Category Archives: Economics

Iowa And Ethanol

Straight talk from Ted Cruz.

To me, ethanol epitomizes the dysfunction of our national politics. It’s an awful policy, raising the price of both fuel and food, which hits the poor hardest, while damaging engines and stealing from the taxpayer. Everyone knows it but, because, by historical circumstance, Iowa is so politically prominent in presidential politics, too few are willing to say it (I’ll grant that Huckabee and Santorum may actually be economically ignorant enough to think it’s a good idea). So good for Cruz.

I wonder if there’s any possibility of a class-action suit against it, from both fuel consumers and food consumers? If not, there should be. It could fix a lot of awful welth-transfer laws.

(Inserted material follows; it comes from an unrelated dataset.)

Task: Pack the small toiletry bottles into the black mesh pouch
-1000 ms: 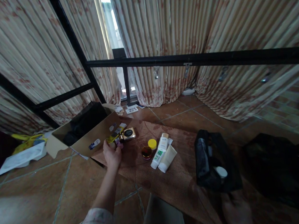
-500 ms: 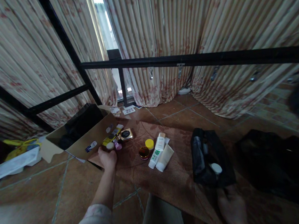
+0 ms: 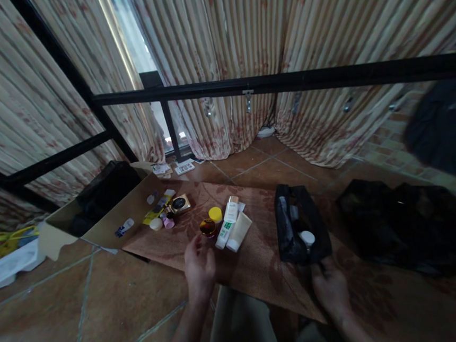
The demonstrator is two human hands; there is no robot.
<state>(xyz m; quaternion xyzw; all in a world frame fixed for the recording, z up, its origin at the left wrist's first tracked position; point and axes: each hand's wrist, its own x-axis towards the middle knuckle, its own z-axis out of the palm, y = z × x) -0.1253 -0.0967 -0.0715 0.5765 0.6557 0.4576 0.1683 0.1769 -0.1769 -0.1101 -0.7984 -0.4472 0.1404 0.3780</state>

The Delay In Spaceport Brownsville

Joe Pappalardo has the story. I wonder how much of it is due to environmental impact assessment, and if so, if it would be as hard if they were doing an airport instead? Back in 2004, we tried to extend the categorical exception that the aviation industry gets from the National Environmental Protection Act to space transportation, but the result was weak tea, leaving waivers up the discretion of the head of the EPA. Something I’d like to see in an amended version of the Commercial Space Launch Act would be to make it a clean extension, with no discretion from Gina (or any future administrator). It would be interesting to see if that made it veto bait for Obama, though.

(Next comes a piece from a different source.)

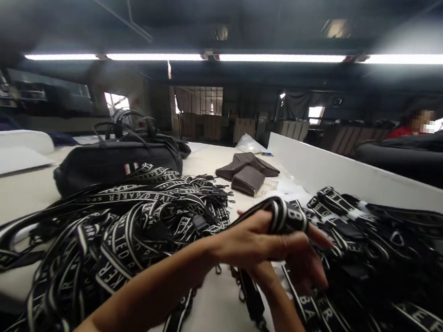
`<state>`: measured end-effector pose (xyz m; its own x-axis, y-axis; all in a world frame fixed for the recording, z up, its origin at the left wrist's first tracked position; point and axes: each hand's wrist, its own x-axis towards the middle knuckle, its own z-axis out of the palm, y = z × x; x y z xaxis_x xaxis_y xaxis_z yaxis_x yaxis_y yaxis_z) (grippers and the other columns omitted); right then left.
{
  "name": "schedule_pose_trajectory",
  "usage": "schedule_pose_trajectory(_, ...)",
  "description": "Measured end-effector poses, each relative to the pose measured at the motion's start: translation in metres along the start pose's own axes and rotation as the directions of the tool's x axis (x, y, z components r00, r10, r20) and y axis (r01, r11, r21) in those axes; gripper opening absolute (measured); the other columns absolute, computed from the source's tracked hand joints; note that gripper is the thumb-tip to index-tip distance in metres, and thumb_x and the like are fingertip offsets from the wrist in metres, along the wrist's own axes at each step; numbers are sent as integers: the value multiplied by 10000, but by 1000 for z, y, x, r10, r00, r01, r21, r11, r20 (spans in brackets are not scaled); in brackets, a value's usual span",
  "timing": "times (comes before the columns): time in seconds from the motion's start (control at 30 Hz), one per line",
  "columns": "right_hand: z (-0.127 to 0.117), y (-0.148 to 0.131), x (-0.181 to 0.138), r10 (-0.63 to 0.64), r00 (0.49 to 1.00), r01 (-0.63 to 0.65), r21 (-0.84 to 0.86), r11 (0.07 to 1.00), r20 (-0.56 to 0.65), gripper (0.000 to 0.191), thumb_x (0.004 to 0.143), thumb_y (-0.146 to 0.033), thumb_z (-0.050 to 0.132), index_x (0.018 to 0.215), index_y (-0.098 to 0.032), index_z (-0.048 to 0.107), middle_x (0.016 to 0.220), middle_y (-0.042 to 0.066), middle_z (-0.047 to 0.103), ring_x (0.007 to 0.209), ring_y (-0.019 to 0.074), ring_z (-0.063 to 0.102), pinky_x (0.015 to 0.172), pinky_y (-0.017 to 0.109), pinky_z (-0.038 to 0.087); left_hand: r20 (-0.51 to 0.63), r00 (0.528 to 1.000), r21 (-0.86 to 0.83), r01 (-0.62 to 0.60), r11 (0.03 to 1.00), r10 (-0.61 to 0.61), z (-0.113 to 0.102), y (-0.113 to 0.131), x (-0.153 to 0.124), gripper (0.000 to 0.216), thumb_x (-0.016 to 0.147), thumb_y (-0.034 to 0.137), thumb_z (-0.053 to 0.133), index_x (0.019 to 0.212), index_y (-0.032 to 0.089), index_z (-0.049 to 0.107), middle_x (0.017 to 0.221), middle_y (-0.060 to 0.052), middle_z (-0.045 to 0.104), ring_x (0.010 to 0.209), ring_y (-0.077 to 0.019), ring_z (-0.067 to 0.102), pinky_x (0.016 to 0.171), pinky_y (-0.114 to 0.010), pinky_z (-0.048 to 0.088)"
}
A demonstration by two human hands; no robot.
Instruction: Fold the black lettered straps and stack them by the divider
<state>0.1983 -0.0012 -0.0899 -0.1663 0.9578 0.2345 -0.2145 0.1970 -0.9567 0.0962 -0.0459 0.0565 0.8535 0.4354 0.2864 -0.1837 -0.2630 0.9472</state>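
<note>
A heap of black-and-white lettered straps (124,237) spreads over the left of the pale table (211,322), and a second strap pile (358,245) crowds the right, just beside the hands. A black duffel bag (97,164) stands behind the left heap; brown pouches (248,181) lie farther off, near a clear plastic bag (249,143). A white partition (360,170) runs along the far right.

Between the piles, one strap (286,218) loops over the left hand (263,242), fingers extended; whether they grip it cannot be told. The right hand (261,270) is mostly hidden behind the left, its hold unclear.
</note>
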Motion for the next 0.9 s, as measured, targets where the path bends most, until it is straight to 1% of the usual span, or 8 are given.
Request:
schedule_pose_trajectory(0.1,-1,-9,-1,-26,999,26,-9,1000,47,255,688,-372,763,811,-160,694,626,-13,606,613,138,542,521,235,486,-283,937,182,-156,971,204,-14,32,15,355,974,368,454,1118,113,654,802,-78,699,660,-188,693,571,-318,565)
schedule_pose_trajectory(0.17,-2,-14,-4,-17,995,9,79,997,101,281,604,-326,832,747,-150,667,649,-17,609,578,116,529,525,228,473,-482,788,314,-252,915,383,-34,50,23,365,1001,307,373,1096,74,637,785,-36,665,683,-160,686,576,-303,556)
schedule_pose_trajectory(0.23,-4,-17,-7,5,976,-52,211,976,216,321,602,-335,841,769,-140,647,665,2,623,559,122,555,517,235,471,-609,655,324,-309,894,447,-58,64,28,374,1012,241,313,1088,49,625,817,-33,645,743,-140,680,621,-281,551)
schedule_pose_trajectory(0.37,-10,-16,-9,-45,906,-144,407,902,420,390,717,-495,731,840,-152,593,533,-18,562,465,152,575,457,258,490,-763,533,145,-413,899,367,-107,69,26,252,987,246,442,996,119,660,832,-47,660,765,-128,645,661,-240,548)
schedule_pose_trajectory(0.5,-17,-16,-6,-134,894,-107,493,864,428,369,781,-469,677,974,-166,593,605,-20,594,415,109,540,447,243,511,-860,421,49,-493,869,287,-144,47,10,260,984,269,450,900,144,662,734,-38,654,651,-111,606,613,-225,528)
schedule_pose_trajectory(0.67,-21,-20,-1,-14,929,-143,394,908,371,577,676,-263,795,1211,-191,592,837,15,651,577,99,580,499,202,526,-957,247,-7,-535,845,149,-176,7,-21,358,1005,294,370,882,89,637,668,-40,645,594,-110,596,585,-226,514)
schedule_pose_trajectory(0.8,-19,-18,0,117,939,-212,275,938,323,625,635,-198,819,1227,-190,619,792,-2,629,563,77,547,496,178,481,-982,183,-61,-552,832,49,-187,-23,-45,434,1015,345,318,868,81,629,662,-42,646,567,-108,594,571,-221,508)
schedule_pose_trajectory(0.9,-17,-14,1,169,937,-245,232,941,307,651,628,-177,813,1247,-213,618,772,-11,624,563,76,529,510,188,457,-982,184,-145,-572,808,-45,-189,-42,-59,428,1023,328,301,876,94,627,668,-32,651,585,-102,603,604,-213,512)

The High Cost Of Space Access

Roger Launius has a brief history of the Shuttle, but this number is outdated:

The best expendable launch vehicles (ELV) still cost about $10,000 per pound from Earth to orbit.

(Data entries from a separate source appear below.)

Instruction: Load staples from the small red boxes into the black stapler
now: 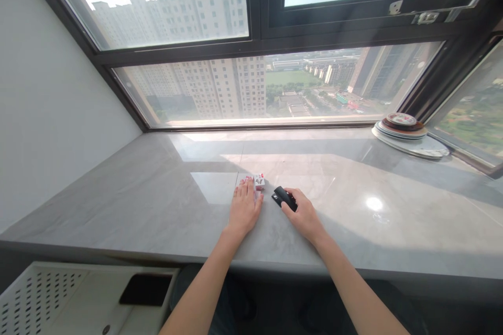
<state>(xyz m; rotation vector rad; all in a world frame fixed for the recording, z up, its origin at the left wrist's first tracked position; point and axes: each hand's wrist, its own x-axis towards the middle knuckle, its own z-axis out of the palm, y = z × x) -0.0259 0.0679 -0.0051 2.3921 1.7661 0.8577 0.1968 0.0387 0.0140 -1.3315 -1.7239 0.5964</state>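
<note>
A black stapler (285, 198) lies low over the grey stone sill, its front end pointing to the left. My right hand (304, 214) is closed around its rear part, thumb on the near side. Left of it stands a small white and red box (259, 181) with a picture of staples on it. My left hand (244, 208) lies beside that box, fingers stretched forward and the thumb apart. Under its fingertips shows another red and white item (246, 180), mostly hidden. Something pale shows by the left thumb, too covered to name.
A stack of plates (408, 138) stands at the back right corner of the grey sill (129, 199). Windows rise behind, and a white wall (51, 99) borders the left. Below the front edge, a dark phone-like slab (145, 289) lies on a white perforated surface (92, 298).
</note>
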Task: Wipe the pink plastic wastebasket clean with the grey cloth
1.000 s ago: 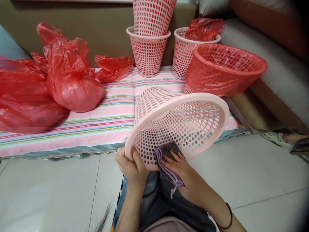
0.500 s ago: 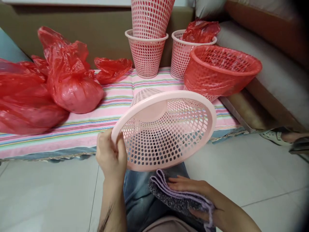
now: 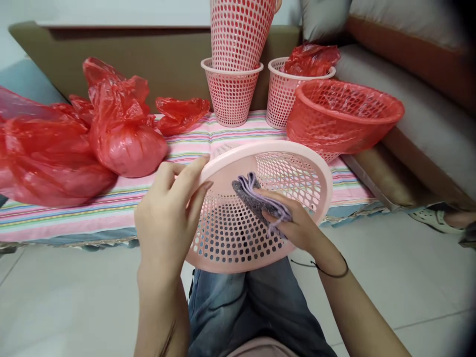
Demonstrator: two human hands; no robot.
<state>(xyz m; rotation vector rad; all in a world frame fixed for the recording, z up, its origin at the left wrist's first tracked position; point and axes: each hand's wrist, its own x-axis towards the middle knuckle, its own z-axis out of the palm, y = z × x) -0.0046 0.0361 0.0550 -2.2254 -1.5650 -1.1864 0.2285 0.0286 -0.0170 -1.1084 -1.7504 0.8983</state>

As I commented over there (it’s awaiting moderation), Falcon 9 delivers ~30,000 lbs to LEO for ~$60M. That’s $2000/lb. Price, not cost. Falcon Heavy will roughly halve that. If they can reuse cores, they’ll drop the price further.

The Value Of College Degrees

High risk, high reward.

Anyone who talks about the ROI of a degree without talking about the type of degree, or the relative value of one school over another, is either profoundly ignorant, or fraudulent. The fact is that there are a lot of degrees for which one would have to be a fool to put themselves deep into undischargeable debt to obtain. Unfortunately a lot of people don’t understand that, and are the most likely to get those worthless degrees.

Space Development And Settlement

A new alliance. This is long overdue.

I’m not sure about the prize idea, though. I’d rather the government actually purchase bulk items (e.g., water) on orbit. The goal should be a low cost per pound, not reusability per se. I’m pretty sure that reusability would naturally fall out of that. And reusable vehicles will have to be reliable to hit the cost goal.